Does the 1% Rule apply to you? To recap: The 1% Rule postulates:
About one percent of the total number of visitors to an online democratized forum will create create content for it.
We'd love your help in furthering the 1% Rule. Tell us about your "democratized forum" (a buzzwordy-way of saying a wiki, bulletin board or community that invites visitors to create content for it). Wikipedia, YahooGroups, YouTube and Flickr are a few examples. So far, at least, we know the 1% Rule applies to Wikipedia and YahooGroups. But we're looking for additional data sets.
If you can provide documentable data about your site, we'll feature your evidence and credit you in our forthcoming book "Citizen Marketers" (arriving in bookstores in early 2007, published by Kaplan). We would love to know if it applies to Digg, YouTube, and Revver, too.
Here's how to measure for the 1% Rule: n=x/y
N = The percentage (theoretically, 1%, give or take a point)
X = Number of people who start or create content for a period of time (one month) divided by...

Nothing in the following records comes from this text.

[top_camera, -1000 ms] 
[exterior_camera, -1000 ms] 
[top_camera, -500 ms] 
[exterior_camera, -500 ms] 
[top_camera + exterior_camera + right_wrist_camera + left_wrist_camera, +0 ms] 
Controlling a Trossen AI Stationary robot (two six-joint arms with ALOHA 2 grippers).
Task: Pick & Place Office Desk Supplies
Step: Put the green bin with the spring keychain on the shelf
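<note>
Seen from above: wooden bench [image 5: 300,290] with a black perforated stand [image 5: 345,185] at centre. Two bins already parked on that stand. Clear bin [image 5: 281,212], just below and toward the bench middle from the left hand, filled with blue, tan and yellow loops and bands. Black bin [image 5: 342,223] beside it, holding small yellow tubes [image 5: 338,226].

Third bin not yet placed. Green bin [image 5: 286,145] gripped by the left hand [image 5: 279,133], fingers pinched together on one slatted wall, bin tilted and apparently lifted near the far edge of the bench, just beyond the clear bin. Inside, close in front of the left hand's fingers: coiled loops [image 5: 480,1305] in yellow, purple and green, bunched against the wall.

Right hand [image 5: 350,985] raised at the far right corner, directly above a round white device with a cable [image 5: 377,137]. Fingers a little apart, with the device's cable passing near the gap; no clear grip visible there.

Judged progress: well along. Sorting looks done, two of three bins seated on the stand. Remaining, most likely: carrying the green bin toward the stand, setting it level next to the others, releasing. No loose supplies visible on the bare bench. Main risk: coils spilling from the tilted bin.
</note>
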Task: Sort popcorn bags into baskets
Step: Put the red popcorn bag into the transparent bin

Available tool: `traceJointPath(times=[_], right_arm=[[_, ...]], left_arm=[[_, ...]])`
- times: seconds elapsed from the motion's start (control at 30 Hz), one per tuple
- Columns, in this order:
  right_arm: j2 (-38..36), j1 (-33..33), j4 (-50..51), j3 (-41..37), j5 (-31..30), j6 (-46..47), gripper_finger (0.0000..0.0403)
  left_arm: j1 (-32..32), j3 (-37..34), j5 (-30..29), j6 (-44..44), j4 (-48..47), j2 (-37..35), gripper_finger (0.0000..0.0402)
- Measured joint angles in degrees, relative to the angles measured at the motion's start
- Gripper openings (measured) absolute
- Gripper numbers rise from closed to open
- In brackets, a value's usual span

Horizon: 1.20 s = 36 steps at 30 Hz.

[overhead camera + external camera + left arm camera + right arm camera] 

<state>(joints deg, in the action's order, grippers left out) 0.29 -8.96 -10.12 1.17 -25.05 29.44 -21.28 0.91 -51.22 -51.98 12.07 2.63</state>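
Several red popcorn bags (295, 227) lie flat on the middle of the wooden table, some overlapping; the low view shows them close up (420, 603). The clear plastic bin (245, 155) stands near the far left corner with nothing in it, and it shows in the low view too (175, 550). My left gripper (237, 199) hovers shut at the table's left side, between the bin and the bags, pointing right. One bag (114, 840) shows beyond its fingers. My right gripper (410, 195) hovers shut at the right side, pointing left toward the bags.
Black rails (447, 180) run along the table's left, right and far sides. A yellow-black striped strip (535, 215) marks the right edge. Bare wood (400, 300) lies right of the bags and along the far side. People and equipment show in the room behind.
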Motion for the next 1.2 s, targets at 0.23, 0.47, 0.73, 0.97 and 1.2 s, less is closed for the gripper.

Y = Total unique site visitors for the period of time
Let us know if you're interested by emailing me (ben at customerevangelists.com), commenting below or tracking back to this post.
After we first identified and wrote about the 1% Rule in May, it has since been picked up and given terrific momentum by writers at Businessweek, the Guardian (although is Guardian writer Charles Arthur trying to claim credit for the 1% Rule? I hope not; Update: In the comments, he says no) as well as dozens of bloggers -- thanks, guys!

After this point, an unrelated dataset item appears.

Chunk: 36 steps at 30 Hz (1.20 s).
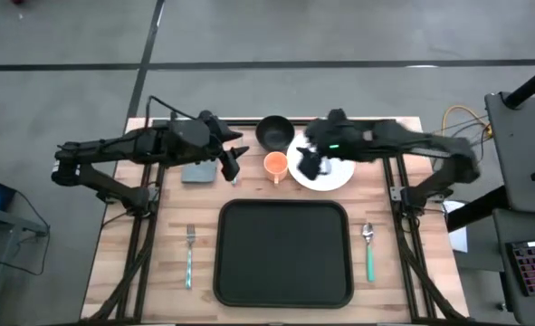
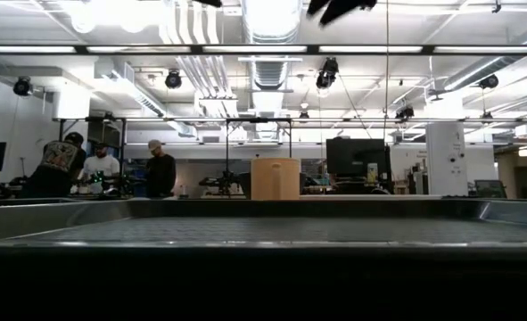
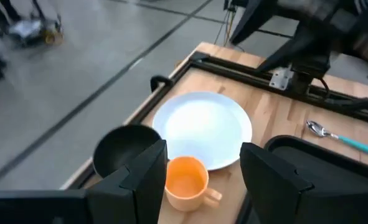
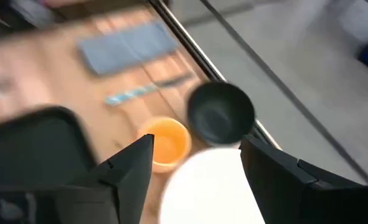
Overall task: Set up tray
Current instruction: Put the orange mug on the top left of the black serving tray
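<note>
High view: whole table seen from above, both arms reaching in from the upper edge.
Tray: tray (image 1: 283,251), black, lower centre of the frame, bare; nothing rests on it.
Plate: white plate (image 1: 326,169), upper centre-right, on the wood above the tray, partly covered by the right gripper.
Cup: orange cup (image 1: 275,165), upper centre, just left of the plate, off the tray.
Bowl: black bowl (image 1: 273,132), upper centre, above the cup, off the tray.
Napkin: grey napkin (image 1: 199,171), upper centre-left, near the left gripper.
Fork: fork (image 1: 189,256), lower left of the tray, beside it on the wood.
Spoon: spoon (image 1: 368,251), lower right of the tray, beside it on the wood.
Left gripper: left gripper (image 1: 232,163), upper centre-left between napkin and cup; fingers spread, holding nothing.
Right gripper: right gripper (image 1: 309,167), upper centre-right over the plate's left part; fingers spread, nothing grasped; whether it touches the plate cannot be told.
Done: by appearance, nothing yet loaded.
Left: judged to be everything, namely plate, cup, bowl, napkin, fork and spoon all yet to go onto the tray.
</note>
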Tool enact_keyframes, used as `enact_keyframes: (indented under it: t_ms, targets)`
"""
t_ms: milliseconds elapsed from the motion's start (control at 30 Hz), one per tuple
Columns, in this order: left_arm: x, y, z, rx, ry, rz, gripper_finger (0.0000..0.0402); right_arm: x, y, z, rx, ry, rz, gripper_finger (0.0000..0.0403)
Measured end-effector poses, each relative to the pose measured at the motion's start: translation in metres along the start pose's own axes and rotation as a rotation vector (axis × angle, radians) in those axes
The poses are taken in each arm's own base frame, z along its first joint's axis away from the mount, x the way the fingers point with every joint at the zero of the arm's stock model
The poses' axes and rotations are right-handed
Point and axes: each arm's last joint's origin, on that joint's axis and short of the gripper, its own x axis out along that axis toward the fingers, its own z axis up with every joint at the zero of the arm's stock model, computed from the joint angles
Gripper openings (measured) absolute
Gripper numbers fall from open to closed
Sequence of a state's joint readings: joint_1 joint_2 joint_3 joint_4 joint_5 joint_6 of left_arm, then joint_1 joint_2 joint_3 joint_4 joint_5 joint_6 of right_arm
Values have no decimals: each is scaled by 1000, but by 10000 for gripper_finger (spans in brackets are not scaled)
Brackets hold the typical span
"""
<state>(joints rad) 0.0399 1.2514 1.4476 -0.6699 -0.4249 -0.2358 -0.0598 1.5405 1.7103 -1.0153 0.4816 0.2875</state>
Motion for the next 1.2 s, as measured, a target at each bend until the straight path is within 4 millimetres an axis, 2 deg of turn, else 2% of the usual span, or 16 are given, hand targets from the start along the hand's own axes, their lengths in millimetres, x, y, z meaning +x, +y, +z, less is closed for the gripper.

Other blogs that reference The 1% Rule: does it apply to you?:
» Az 1% szabály from Kispad
Úgy néz ki, sikerült a (nevezzük jobb híjján webkettes) szolgáltatások látogató/tartalomkészítő arányát megtalálni. A "képlet" banálisan egyszerű: About one percent of the total number of visitors to an online democratized forum will create content for... [Read More]

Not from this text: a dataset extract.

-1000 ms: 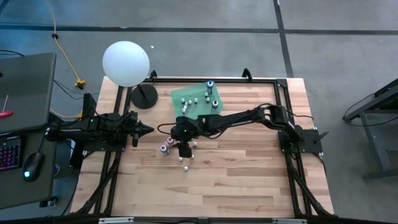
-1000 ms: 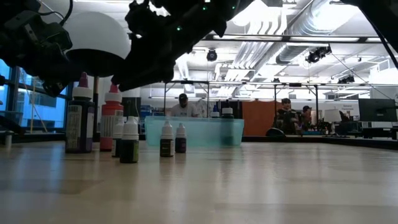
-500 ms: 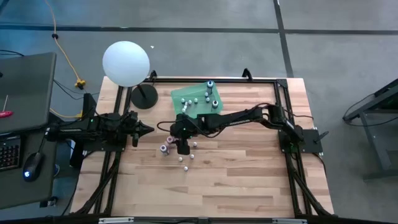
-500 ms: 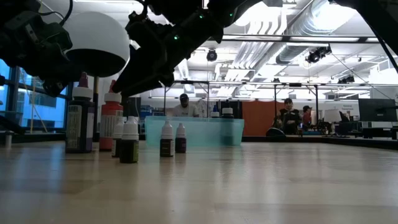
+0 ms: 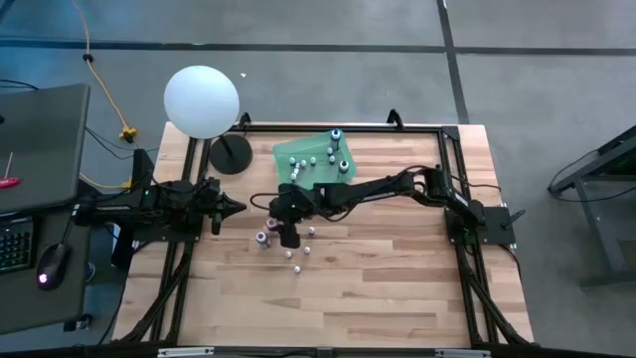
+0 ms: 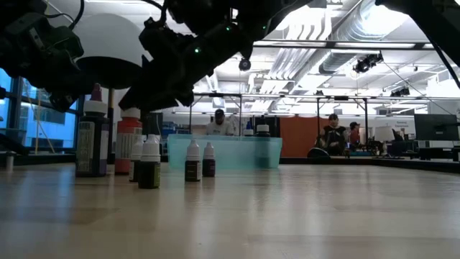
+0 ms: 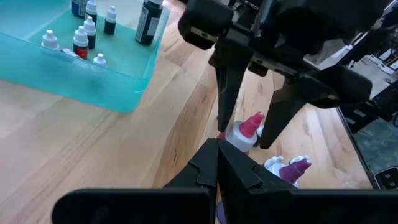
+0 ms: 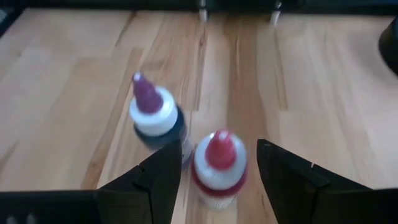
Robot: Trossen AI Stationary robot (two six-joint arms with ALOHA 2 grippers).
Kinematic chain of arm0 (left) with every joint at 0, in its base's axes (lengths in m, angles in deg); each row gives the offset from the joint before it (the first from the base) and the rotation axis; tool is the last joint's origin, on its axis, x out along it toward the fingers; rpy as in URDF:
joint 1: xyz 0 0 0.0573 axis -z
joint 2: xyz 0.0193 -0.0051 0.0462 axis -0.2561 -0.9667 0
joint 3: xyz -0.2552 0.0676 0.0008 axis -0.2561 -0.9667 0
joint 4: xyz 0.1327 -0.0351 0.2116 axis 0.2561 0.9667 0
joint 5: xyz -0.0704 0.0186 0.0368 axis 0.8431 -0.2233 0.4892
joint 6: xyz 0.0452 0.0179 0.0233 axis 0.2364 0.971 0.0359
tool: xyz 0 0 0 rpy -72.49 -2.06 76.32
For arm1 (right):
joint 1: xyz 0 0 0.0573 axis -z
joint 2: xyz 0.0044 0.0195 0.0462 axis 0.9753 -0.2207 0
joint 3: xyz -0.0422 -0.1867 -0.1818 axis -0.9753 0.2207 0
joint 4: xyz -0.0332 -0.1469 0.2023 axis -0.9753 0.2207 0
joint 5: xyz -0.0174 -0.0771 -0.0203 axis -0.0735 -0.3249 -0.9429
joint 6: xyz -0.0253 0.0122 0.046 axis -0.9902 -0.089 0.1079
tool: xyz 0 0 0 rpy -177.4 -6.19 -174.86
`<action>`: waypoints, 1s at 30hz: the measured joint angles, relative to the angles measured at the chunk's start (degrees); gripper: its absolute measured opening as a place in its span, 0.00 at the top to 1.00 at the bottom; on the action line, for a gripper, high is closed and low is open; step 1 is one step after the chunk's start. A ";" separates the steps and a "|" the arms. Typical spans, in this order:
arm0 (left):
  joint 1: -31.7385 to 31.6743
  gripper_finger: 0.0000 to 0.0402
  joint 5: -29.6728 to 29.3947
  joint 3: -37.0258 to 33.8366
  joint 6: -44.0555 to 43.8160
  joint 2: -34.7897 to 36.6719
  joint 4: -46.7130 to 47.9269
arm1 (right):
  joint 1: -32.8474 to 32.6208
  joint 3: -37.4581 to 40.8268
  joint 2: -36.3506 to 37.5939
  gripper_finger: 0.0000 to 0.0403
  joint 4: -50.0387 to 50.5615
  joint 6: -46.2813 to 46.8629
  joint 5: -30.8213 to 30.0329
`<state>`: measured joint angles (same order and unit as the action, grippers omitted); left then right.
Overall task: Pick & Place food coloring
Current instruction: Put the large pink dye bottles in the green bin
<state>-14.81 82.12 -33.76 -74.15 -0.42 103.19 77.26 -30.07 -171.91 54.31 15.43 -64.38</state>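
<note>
The right gripper [image 8: 211, 171], fingers spread, hovers directly over an upright red-capped bottle [image 8: 219, 169] near the table's centre (a purple-capped bottle [image 8: 155, 119] stands just beside it at ten o'clock), while the left gripper [image 5: 237, 208] waits closed at nine o'clock.

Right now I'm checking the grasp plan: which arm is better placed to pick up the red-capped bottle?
The right. The right gripper hangs open directly over the red-capped bottle, fingers either side. The left gripper waits shut at the table's left edge.
</note>
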 joint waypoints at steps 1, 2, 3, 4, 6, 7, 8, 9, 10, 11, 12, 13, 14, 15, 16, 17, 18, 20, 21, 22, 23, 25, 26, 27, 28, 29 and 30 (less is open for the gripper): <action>0.01 1.00 0.00 0.00 0.00 0.00 0.00 | 0.02 0.00 0.00 0.50 -0.54 0.00 0.04; -0.01 1.00 -0.02 0.00 0.00 0.00 -0.02 | 0.02 0.00 0.00 0.50 -1.02 0.00 0.08; -0.01 1.00 -0.02 0.00 0.00 0.00 -0.02 | 0.02 0.00 0.02 0.50 -1.04 0.01 0.08; 0.00 1.00 -0.01 0.00 0.00 0.00 -0.01 | 0.00 0.00 0.02 0.50 -0.93 0.02 0.10; 0.00 1.00 -0.02 0.00 0.00 0.00 -0.01 | 0.00 0.00 0.02 0.51 -0.68 0.00 0.27; 0.00 1.00 -0.02 0.00 0.00 0.00 -0.02 | 0.00 0.00 0.02 0.51 -0.67 0.00 0.32; 0.01 1.00 -0.02 0.00 0.00 0.00 0.00 | 0.00 0.00 0.02 0.51 -0.68 0.00 0.38; -0.01 1.00 -0.02 0.00 0.00 0.00 0.00 | 0.00 0.00 0.02 0.51 -0.62 0.01 0.40; 0.01 1.00 -0.02 0.00 0.00 -0.01 -0.01 | 0.00 0.00 0.02 0.51 -0.54 0.00 0.27; -0.01 1.00 -0.02 0.00 0.00 0.00 -0.02 | 0.00 0.00 0.02 0.51 -0.55 0.00 0.14; 0.01 1.00 -0.02 0.00 0.00 0.00 -0.02 | 0.00 0.00 0.02 0.51 -0.63 0.00 0.05; 0.00 1.00 -0.02 0.00 0.00 0.00 -0.02 | 0.00 0.00 0.02 0.51 -0.75 0.00 0.09; 0.00 1.00 -0.02 0.00 0.00 0.00 -0.02 | 0.00 0.00 0.02 0.51 -0.75 0.04 0.26; 0.00 1.00 -0.02 0.00 0.00 0.00 -0.02 | 0.00 0.00 0.02 0.51 -0.46 0.23 0.40; -0.01 1.00 -0.02 0.00 0.00 0.00 -0.02 | 0.00 0.00 0.02 0.51 -0.08 0.22 0.43; -0.01 1.00 -0.02 0.00 0.00 0.00 -0.02 | 0.00 0.00 0.02 0.51 0.09 0.19 0.29; -0.01 1.00 -0.02 0.00 0.00 0.00 -0.02 | 0.00 0.00 0.02 0.51 0.01 0.17 0.12; 0.00 1.00 -0.02 0.00 0.00 0.00 -0.02 | 0.00 0.00 0.02 0.51 -0.48 0.17 -0.09; 0.00 1.00 -0.02 0.00 0.00 0.00 -0.02 | 0.00 0.00 0.02 0.51 -0.54 0.20 0.04; -0.01 1.00 -0.02 0.00 0.00 0.00 -0.02 | 0.00 0.00 0.02 0.51 -0.41 0.35 0.06; -0.01 1.00 -0.02 0.00 0.00 0.00 -0.01 | 0.00 0.00 -0.26 0.51 -0.52 0.39 0.10; -0.01 1.00 -0.02 0.00 0.00 0.00 -0.02 | 0.00 0.00 -0.88 0.51 -1.36 0.47 0.43; 0.01 1.00 -0.02 0.00 0.00 0.00 0.00 | 0.00 0.02 -1.30 0.51 -1.31 0.52 0.72; -0.01 1.00 -0.04 0.00 0.00 0.00 -0.02 | 0.00 0.02 -1.90 0.51 -2.02 0.50 0.90; -0.01 1.00 -0.04 0.00 0.00 0.00 -0.04 | -0.02 0.02 -2.16 0.51 -2.28 0.51 0.87; 0.01 1.00 -0.03 0.00 0.00 0.00 -0.03 | -0.06 0.05 -2.21 0.51 -1.72 0.70 0.76; 0.01 1.00 -0.01 0.00 0.00 0.00 -0.02 | -0.13 0.09 -2.21 0.51 -1.79 1.12 0.70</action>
<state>-14.80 82.11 -33.76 -74.15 -0.42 103.17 77.13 -29.98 -174.12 52.52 16.55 -63.68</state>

Hmmmmm - don't get too uppity about the Guardian claiming credit for 'your' idea. I was talking to clients about this 1% rule back in march of this year...& I nabbed the idea (via a colleague) from a company called Web Crossing, who were presenting it at conferences last year. No such thing as a new idea, eh?
No uppitiness intended. Just a desire for intellectual honesty. The writer used all of our content and data pointers.
That said, if there's evidence of others having documented (I'd say that's key) that about 1% of a website's total audience tends to create content, we want to know!
No way I'm claiming authorship or whatever of the meme.. er, rule. I don't quite see how you could read that in to the Gdn article that you've referenced, but - always glad to clarify matters.
Hey Charles, thanks for commenting. You gave the meme/rule a huge booster shot, and that's awesome. You don't, however, cite us as its source. Just that it's an emerging rule of thumb.
Hi ben - will see if i can my colleague to find the original web crossing doc. BTW - not accusing you of plagiarism (think my 1st post might have sounded a little like that). I think it's one of those examples of convergent idea evolution, where similar ideas appear from different sources at at similar times
Tom -- Thanks much. If you find it, can you email it to me? (ben --at-- customerevangelists.com).
My one year old blog has 260 odd posts and 27 comments. Wonder if it is the 1% you are looking for?
Do I sense a new book topic?
Nishad -- Good question. We would argue that a blogger is the "content creator" and the commenters are the "synthesizers." Based on the rest of the 1% Rule, that about 10% of an audience tends to synthesize content, then your numbers fall right into line with that.
Tac -- Heh! Well, the One Percenters are a central theme of our in-progress book "Citizen Marketers." Hence, the several posts about this topic.